What the task asks: All the data that follows should be repeated exactly, without a single picture.

Data provided:
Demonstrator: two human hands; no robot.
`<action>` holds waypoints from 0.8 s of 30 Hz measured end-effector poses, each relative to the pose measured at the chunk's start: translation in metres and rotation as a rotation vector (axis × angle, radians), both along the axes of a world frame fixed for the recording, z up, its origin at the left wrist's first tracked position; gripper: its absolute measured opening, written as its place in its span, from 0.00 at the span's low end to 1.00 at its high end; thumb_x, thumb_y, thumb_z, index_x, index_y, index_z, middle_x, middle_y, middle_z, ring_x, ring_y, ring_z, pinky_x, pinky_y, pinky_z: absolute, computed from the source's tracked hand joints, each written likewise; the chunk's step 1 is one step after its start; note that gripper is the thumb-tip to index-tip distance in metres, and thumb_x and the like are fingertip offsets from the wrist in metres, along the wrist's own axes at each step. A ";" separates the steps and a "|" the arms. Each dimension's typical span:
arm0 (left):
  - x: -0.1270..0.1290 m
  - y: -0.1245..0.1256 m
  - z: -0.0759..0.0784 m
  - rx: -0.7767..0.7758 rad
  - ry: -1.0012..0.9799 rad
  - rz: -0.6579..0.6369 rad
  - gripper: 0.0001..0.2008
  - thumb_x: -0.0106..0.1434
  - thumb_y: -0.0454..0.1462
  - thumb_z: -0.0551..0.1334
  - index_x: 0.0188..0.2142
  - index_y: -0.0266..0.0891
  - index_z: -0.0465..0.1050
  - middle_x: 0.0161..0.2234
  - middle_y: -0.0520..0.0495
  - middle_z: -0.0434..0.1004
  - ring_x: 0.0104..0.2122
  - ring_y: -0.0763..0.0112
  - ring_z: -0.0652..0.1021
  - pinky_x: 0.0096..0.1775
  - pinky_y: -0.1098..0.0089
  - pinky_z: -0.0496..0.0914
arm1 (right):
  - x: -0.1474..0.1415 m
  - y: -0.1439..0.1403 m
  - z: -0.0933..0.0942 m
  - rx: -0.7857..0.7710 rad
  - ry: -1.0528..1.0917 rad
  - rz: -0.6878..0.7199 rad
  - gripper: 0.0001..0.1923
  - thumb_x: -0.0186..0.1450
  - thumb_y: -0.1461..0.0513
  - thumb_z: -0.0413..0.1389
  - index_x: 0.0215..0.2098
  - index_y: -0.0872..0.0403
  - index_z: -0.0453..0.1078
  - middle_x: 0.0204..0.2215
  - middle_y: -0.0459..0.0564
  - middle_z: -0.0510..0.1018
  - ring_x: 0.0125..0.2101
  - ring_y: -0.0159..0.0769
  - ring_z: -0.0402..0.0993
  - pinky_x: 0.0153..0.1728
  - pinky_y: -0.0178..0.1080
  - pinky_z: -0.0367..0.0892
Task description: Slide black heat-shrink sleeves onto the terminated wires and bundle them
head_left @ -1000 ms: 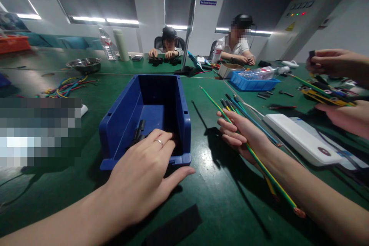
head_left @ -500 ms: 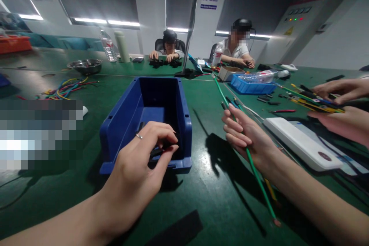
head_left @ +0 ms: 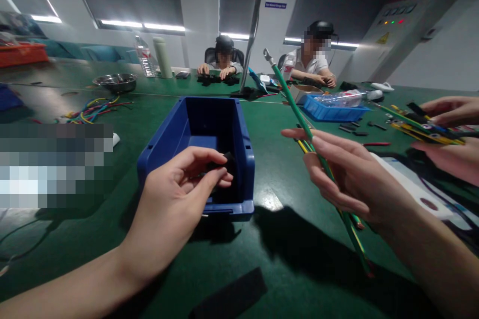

Task response:
Demonstrator: two human hands; no robot.
`<action>` holds waypoints from 0.8 s of 30 Hz measured end-effector poses, each relative to the pose measured at the chunk's start: translation in metres and rotation as a rotation vector (axis × angle, radians), both along the axes of a world frame fixed for the recording, z up, its origin at the left wrist's first tracked position; gripper: its absolute measured opening, written as its place in its span, from 0.00 at the span's low end to 1.00 at its high end; thumb_x, thumb_y, thumb_z, index_x, index_y, index_z, middle_x, middle_y, middle_z, ring_x, ring_y, ring_z, pinky_x, pinky_y, pinky_z: absolute, computed from the source's tracked hand joints, each written likewise; the chunk's step 1 is one step after its start; note that gripper is the thumb-tip to index-tip distance in metres, and thumb_x and the like are fingertip offsets from the wrist in metres, along the wrist's own axes at each step. A ";" separates the steps and a "|" the arms. Each dimension's typical span:
arm0 (left):
  - x: -0.1270..0.1290 m
  - y: -0.1245..0.1256 m
  - z: -0.0759..0.0784 m
  - rx: -0.7767..0.7758 rad
  - ry: -1.0012..0.9799 rad
  - rz: -0.6579..0.6369 rad
  - gripper: 0.0001..0.2008
  - thumb_x: -0.0106..0.1434
  - thumb_y: -0.0454..0.1462
  - thumb_z: -0.0551..0.1334
  - index_x: 0.0188..0.2142
  - index_y: -0.0266..0.0891
  - index_z: -0.0465..0.1050
  - middle_x: 0.0161..0.2234
  - middle_y: -0.0520..0.0495
  - middle_z: -0.0434..0.1004
  - ring_x: 0.0104..0.2122
  - ring_y: -0.0763..0.0112
  - ring_z: -0.0652..0.1021
  - pinky_x: 0.0096..0.1775
  - pinky_y: -0.1098..0.0089
  - pinky_z: -0.0496..0.0914
arm1 (right):
  - x: -0.1474..0.1415 m
  - y: -0.1439..0.1403 m
  - z: -0.0933..0.0942 m
  - rx: -0.7857..0.7710 rad
  - ry: -1.0528..1.0917 rad
  - rz: -0.6878..0.7199 rad
  - gripper: 0.0001..0.1923
  - thumb_x: -0.0186..0.1450
  - thumb_y: -0.1461..0.0513
  - thumb_z: -0.0413..0.1389
  - index_x: 0.0215..0.2098
  - index_y: -0.0872..0.0403
  - index_z: -0.0453..0.1078
  - middle_x: 0.0204..0.2215
  - middle_y: -0.0459..0.0564
  - middle_z: -0.0510..0.1018
  - ring_x: 0.0125..0.2101
  - ring_y: -0.0159..0.0769
  - ring_z: -0.0402..0.0993
  - pinky_x: 0.0153..0.1728
  - pinky_y: -0.0178..0.1080
  - pinky_z: -0.0367..0.0892
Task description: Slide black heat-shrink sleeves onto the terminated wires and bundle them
head_left @ -1000 ms: 
head_left @ -500 ms: 
head_left @ +0 ms: 

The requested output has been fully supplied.